A canned cycle is a pre-determined cycle used to simplify CNC programming. For example, a peck drill cycle (see Peck Drilling) makes it easy to implement peck drilling. Canned cycles are somewhat specialized to the particular controller and machine. Common canned cycles included various drilling, boring, and tapping cycles.

Capacitor

A capacitor is an electronic component that stores up charge and will release it when called to. Think of it as a reservoir for smoothing fluctuations in electrical currents. Electrolytic capacitors have particularly large capacities and are used in DC or linear power supplies (See also Linear Power Supply) that are used in conjunction with stepper and servo motors.

Carbide

Carbide is an extremely tough compound (usually Tungsten Carbide or Titanium Carbide is the compound) used as a cutting surface in machine tools. It is valuable because it resists wear, heat, and is extremely rigid. The entire cutter may be made of carbide as in the case of a carbide end mill, boring bar, or twist drill, or a Carbide Insert (See Also Carbide Insert) may be used in indexable tooling (See Also Indexable Tooling) so that the cutting surfaces may be easily changed as they wear.
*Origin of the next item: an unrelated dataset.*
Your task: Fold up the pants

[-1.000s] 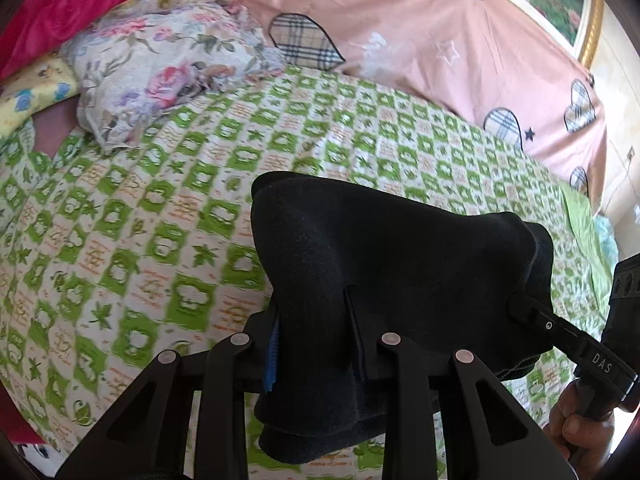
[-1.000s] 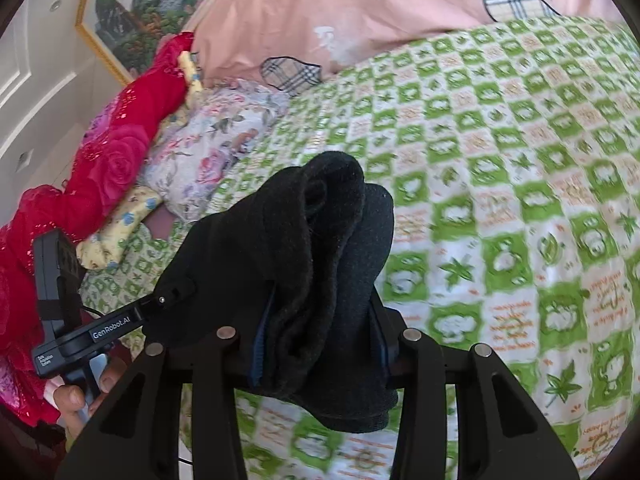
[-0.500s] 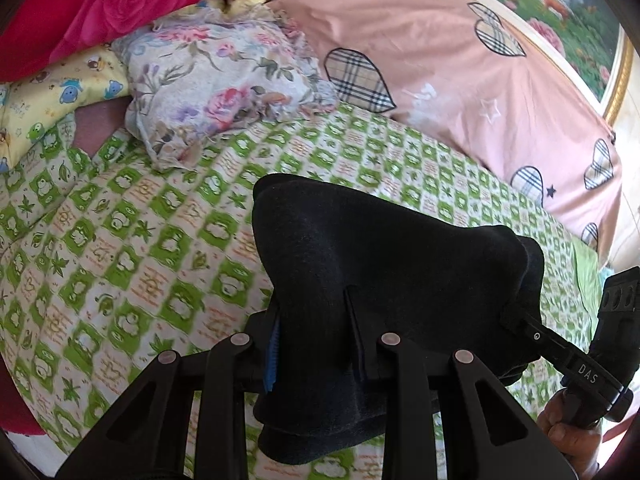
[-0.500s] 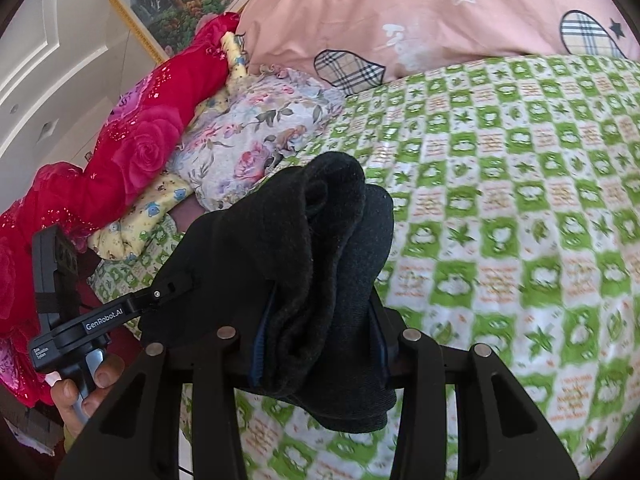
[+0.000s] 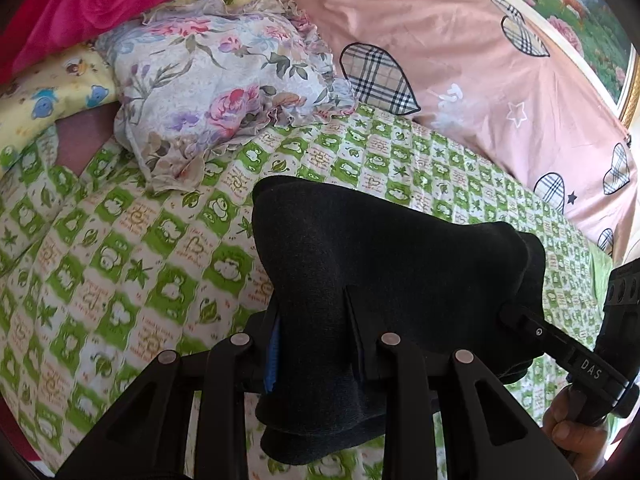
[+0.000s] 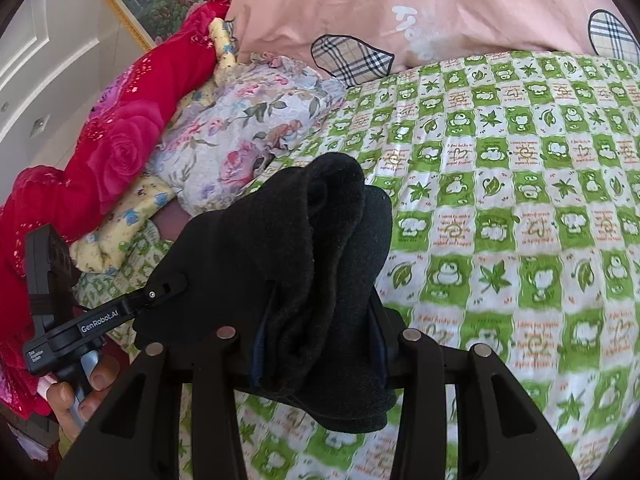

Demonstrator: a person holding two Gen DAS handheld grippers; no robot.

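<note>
Left tongs [image 5: 314, 344] and right tongs [image 6: 318, 340] both clamped on the folded black pants [image 5: 384, 264], held bunched between them in the air above the green checked bedsheet [image 5: 120, 248], short of the floral pillow [image 5: 216, 80]

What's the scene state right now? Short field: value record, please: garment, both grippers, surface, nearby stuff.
garment: black pants, bunched, held up between both grippers
left gripper: shut on the pants
right gripper: shut on the pants, fabric draped over its fingers
surface: green checked bedsheet
contact: cannot tell whether the hanging edge touches the sheet
nearby: floral pillow, red rose blanket, pink quilt
</note>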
Carbide can and should typically be run at much higher speeds and feeds than high speed steel.

Carbide Inserts

An easily changeable cutting surface that may be used with indexable tooling (See Also Indexable Tooling). Inserts are generally very cheap compared to the cost of replacing the entire cutting tool, and so provide an economical way to use carbide (See Also Carbide) for high performance cutting in machine tools.

CAT Taper: See Taper

CAT5: See Taper

C-Axis

The C-Axis is the rotational axis about the Z-Axis.

Center Cutting

A center cutting end mill is one that has the ability to cut with the center of it’s bottom face. This is crucial if you intend to plunge the end mill, which is to send it straight down the way you would a drill bit. Some end mills are not centercutting, and the cannot plunge straight down as a result. Often, a larger non center cutting end mill is not center cutting because there is a coolant passage down the core of the tool that allows coolant to be injected directly into the cutting action instead of coming from above.

Chain Drive

Chain drives are an option for moving the axis on gantry-style machines such as routers and plasma cutters. See Also Belt Drive for a similar application.

Chamfer

A chamfer is beveling applied to an edge so it will not be sharp. This can be done for reasons of appearance and feel, or to avoid weakness for stress. For two surfaces that meet at right angles, imagine a chamfer at a 60 or 45 degree angles that just takes the edge off for a very short distance. Chamfering is a common machining operation.

Charge Pump (See "Safety Charge Pump")

Chatter

Chatter is a vibration or sound that comes from the machine tool under certain conditions. It interferes with proper cutting and produces cutting errors and bad surface finish. Generally, it is a harmonic vibration or natural resonance. It can be triggered through improper setup or operation of the machine. Frequently, changing the spindle speed, depth of cut, or feed rate can eliminate the chatter. It is generally not advisable to continue cutting with chatter present.

Chip Auger or Chip Conveyor

Chip augers and conveyers are features of machining centers that are used to help manage the huge amount of chips and debris these machines can produce in a short period of time. They deliver the chips to a hopper that may then be used to cart the chips off for disposal or recycling.

Chip Load or Chipload

Chipload a measure of the actual thickness of chip that is produced in the machining process. It is measured in thousandths (i.e.: 0.010) per tooth and may be influenced by the spindle speed, number of cutting edges on the tool, and the feedrate of a CNC machine. The number of cutting edges or flutes on a cutting tool determines how the chipload is divided. A single edge tool takes all the chipload during a revolution, while a multiple edge tool divides the load over multiple edges.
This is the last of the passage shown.